ABOUT THIS EXERCISE. Would you please copy the part of the material below that opens with the line containing "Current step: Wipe" and closes with the line containing "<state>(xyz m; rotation"? Copy it exactly, and only it.
=== Section Start ===
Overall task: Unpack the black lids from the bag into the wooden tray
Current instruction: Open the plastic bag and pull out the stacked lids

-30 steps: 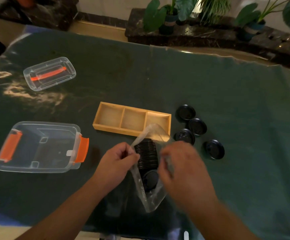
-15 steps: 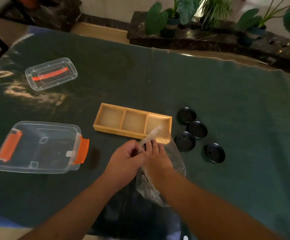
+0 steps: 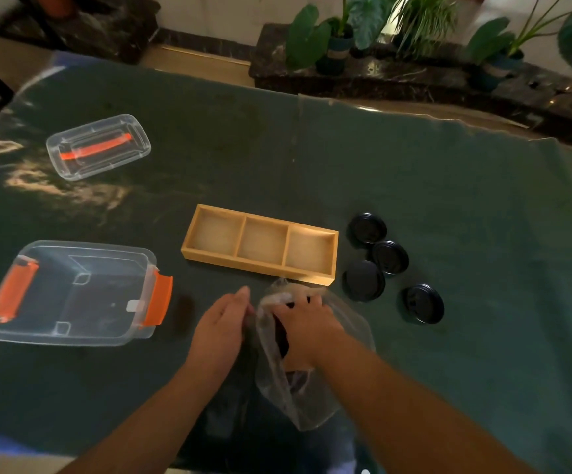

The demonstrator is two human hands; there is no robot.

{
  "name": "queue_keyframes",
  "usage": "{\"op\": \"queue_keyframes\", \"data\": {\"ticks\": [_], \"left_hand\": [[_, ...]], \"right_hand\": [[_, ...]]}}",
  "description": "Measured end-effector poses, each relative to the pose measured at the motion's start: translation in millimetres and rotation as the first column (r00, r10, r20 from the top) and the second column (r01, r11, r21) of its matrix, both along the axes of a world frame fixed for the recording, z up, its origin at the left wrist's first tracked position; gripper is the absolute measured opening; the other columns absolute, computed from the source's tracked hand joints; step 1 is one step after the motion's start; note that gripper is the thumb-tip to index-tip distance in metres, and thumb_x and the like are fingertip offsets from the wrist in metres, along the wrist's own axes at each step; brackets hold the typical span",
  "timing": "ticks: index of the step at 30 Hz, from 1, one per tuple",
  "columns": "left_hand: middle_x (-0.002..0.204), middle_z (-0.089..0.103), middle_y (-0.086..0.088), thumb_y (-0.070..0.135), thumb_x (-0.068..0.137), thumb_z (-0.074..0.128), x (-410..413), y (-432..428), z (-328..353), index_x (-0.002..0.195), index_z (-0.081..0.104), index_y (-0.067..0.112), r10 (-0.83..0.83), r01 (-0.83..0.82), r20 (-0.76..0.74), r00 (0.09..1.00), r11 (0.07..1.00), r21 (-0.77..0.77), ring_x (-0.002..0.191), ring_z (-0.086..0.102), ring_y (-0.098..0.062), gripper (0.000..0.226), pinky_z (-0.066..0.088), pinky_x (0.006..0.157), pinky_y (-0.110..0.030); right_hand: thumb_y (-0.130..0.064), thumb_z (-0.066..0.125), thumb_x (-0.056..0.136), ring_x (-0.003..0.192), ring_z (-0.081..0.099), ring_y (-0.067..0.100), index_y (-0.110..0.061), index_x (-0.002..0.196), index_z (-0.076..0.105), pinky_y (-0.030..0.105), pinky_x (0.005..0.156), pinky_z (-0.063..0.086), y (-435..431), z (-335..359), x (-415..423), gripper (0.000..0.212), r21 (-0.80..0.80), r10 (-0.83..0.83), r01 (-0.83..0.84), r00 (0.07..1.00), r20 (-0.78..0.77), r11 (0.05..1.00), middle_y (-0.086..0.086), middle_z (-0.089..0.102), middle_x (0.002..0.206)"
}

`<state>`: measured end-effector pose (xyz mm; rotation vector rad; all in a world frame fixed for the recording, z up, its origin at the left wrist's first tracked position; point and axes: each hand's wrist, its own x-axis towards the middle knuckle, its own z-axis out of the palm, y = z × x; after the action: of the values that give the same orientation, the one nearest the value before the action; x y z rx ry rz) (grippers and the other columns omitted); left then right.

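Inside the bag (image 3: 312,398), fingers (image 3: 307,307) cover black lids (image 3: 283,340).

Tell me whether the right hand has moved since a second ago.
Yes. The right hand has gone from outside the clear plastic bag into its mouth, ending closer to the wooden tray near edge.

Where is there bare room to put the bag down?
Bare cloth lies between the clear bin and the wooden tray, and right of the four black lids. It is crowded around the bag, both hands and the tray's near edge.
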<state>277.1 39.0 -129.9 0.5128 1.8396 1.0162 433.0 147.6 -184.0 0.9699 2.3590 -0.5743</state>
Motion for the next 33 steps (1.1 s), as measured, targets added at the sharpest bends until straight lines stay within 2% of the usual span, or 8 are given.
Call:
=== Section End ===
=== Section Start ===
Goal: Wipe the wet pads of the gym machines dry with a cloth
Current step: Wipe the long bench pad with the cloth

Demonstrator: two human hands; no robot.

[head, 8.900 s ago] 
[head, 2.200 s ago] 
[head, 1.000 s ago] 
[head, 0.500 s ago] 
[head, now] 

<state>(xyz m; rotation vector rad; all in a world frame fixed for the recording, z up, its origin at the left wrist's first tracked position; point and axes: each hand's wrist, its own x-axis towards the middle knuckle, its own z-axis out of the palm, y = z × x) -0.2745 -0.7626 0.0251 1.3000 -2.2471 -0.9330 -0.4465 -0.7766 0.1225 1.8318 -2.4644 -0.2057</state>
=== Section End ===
WRITTEN RESPONSE.
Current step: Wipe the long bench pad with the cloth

Demonstrator: two human hands; no robot.

[head, 8.900 s ago] 
[head, 2.200 s ago] 
[head, 1.000 s ago] 
[head, 0.500 s ago] 
[head, now] 

<state>(xyz m; rotation vector rad; all in a world frame fixed for the recording, z up, its origin at the left wrist's first tracked position; point and axes: each hand's wrist, its own x-axis towards the middle knuckle, its own z-axis out of the palm, y = z × x) -0.2745 -0.7626 0.0251 1.3000 -2.2471 -0.9330 -0.4465 -0.7766 0.1225 1.8318 -2.4644 -0.2057</state>

That was the complete answer.